On top of scams, an increasingly important use of AI is in social manipulation, especially by actors with political goals—whether they be real advocacy organizations or foreign intelligence services. Since the mid-2010s, a key goal of many governments has been to sow confusion in the information world in order to sway political outcomes. This can include:

  • Convincing you that something is true when it isn’t—maybe that some kind of crime is rampant and you need to be protected from it, or that your political enemies have been doing something awful.
  • Convincing you that something isn’t true when it is—maybe that the bad things they were caught doing are actually deepfakes and frauds.
  • Simply convincing you that you can’t know what’s true, and you can’t do anything about it anyway, so you should just give up and stay home and not try to affect things.

There are a lot of tricks to doing this, but the most important ones are to make it feel like “everybody feels” something (by making sure you see just enough comments saying something that you figure it must be right, and you start repeating them, making other people believe it even more) and by telling you what you want to hear—creating false stories that line up with what you’re already expecting to believe. (Remember motivated overreliance? This is the same thing!)

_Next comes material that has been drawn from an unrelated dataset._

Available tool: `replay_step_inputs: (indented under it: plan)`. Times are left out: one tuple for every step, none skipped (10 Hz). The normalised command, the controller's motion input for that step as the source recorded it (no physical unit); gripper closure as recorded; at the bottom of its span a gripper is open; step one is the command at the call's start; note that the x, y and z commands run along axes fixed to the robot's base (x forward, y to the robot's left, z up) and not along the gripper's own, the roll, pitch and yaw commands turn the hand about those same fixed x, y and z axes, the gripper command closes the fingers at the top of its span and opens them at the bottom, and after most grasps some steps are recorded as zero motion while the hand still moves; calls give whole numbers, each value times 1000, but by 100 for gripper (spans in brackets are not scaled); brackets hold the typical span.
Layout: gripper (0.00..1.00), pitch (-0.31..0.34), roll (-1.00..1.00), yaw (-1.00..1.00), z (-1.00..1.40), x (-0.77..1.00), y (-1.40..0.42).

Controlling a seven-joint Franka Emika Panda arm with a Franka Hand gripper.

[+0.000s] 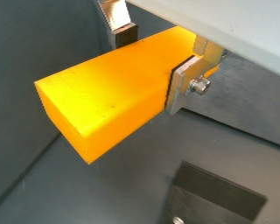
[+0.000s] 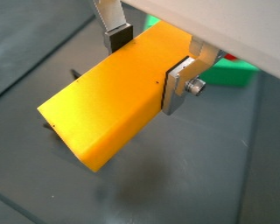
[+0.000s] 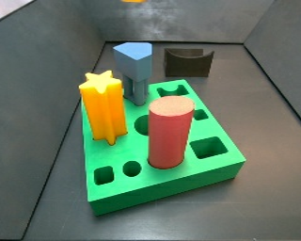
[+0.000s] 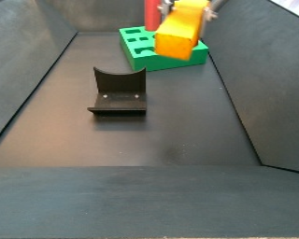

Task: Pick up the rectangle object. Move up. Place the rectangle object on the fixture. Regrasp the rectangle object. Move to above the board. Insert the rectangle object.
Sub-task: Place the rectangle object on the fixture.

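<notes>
My gripper [image 1: 153,59] is shut on the rectangle object [image 1: 108,92], an orange-yellow block, and holds it across its width in the air; both wrist views show this [image 2: 147,63]. In a side view the block [image 4: 181,35] hangs high in front of the green board [image 4: 142,51], right of and beyond the fixture [image 4: 117,91]. In the other side view only a sliver of the block [image 3: 134,2] shows at the upper edge, above the fixture [image 3: 187,62] and the board [image 3: 179,179]. A dark part of the fixture [image 1: 219,199] lies below the block.
On the board stand a red cylinder [image 3: 169,132], an orange-yellow star-shaped post [image 3: 102,106] and a grey-blue peg [image 3: 134,71]. Several holes in the board are open. Dark sloping walls [image 4: 27,84] enclose the floor.
</notes>
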Motion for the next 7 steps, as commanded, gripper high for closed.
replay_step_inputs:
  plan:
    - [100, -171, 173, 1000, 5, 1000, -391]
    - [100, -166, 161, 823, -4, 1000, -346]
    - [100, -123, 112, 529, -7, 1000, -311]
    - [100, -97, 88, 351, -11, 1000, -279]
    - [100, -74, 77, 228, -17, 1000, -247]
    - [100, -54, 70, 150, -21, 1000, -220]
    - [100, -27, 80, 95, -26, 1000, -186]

AI is supercharging this space as well; it used to be that if you wanted to make sure that every hot conversation about a subject had people voicing your opinion, you needed either very non-human-sounding scripts, or you needed to hire a room full of operators. Today, all you need is a computer.

You can learn more about these attacks in on our threat intelligence website called Microsoft Security Insider.

How to stay safe

Take your current habits for being aware of potential scams or phishing attempts, and turn them up a notch. Just because something showed up at the top of search results doesn’t mean it’s legitimate. Look at things like URLs and source email addresses carefully, and see if you’re looking at something genuine or not.

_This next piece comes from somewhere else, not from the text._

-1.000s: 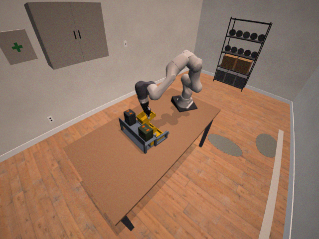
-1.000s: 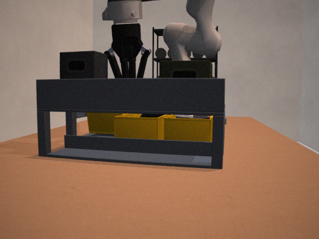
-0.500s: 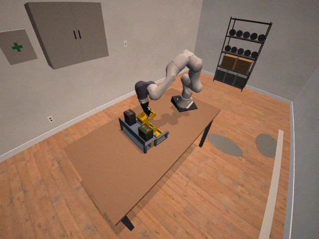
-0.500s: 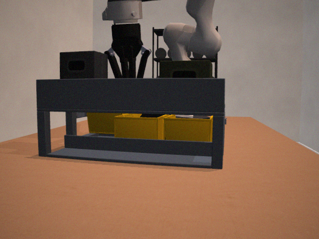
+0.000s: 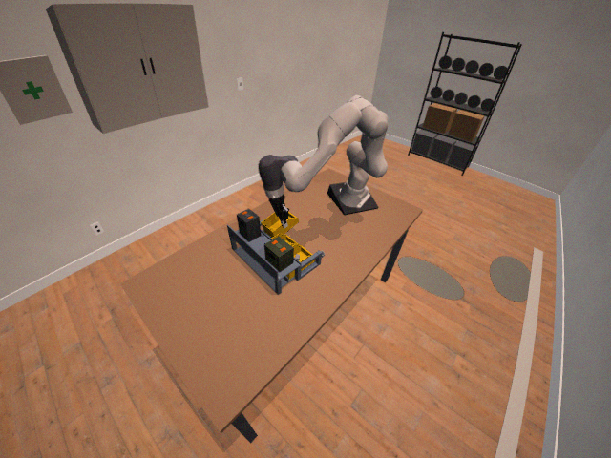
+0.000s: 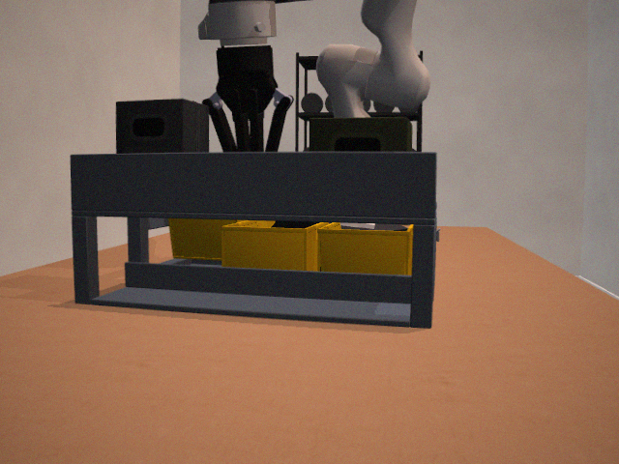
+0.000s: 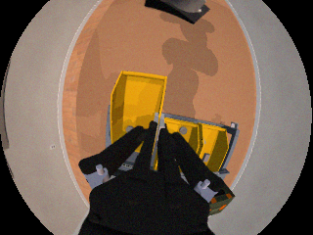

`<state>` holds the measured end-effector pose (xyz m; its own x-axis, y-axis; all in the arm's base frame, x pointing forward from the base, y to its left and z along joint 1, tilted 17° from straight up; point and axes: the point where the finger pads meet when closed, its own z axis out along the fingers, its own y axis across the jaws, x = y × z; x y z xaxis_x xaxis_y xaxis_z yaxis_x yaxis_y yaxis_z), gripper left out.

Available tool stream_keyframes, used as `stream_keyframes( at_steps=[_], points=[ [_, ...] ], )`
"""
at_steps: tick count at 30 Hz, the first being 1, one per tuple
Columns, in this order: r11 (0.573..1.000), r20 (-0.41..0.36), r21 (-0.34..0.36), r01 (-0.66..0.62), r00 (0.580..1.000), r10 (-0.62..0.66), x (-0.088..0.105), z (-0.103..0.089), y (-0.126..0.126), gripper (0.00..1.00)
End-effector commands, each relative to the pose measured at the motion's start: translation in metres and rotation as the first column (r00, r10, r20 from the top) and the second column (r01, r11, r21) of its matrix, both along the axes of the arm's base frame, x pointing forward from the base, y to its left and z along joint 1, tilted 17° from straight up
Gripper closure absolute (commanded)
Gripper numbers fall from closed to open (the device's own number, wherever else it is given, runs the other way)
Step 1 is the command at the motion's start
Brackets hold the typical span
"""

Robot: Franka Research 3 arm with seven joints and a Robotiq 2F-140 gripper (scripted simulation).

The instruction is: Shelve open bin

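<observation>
The gripper (image 5: 284, 224) (image 6: 250, 131) (image 7: 157, 118), narrow, pinches the bin (image 5: 271, 226) (image 6: 194, 240) (image 7: 139, 95) by its side wall, partly over the shelf (image 5: 257, 246) (image 6: 250, 185) (image 7: 234, 135); seating, levelling and release remain.

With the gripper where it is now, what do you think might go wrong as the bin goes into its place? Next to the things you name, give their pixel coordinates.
The gripper (image 5: 284, 224) (image 6: 250, 142) (image 7: 157, 118) pinches the bin (image 5: 271, 226) (image 6: 193, 240) (image 7: 139, 95) by one side wall, so the bin could sag or twist. The next bin (image 6: 264, 246) (image 7: 188, 138) sits close beside that wall and might get nudged. The bin's rear end could also catch the board (image 6: 250, 185).
</observation>
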<state>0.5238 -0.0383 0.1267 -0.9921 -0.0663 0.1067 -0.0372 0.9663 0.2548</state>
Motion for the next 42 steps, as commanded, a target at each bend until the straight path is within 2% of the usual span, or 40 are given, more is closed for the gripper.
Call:
stream_keyframes(
  at_steps=[1,42],
  points=[
    [1.0,-0.001,0.001,0.006,1.0,-0.006,0.0011,0.0007,0.0012,1.0],
    [1.0,0.0,0.002,0.006,1.0,-0.006,0.0019,-0.0051,0.0033,1.0]
  ],
)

To detect sophisticated phishing attempts, always verify both the source and the information with trusted channels. Cybercriminals often create a false sense of urgency, use amplification tactics, and mimic trustworthy sources to make their emails or content appear legitimate. Stay especially cautious when approached by unfamiliar individuals online, as most fraud or influence operations begin with a simple social media reply or a seemingly innocent “wrong number” message. (More sophisticated attacks will send friend requests to people, and once you get one person to say yes, your further requests to their friends will look more legitimate, since they now have mutual “friends” with the attacker.)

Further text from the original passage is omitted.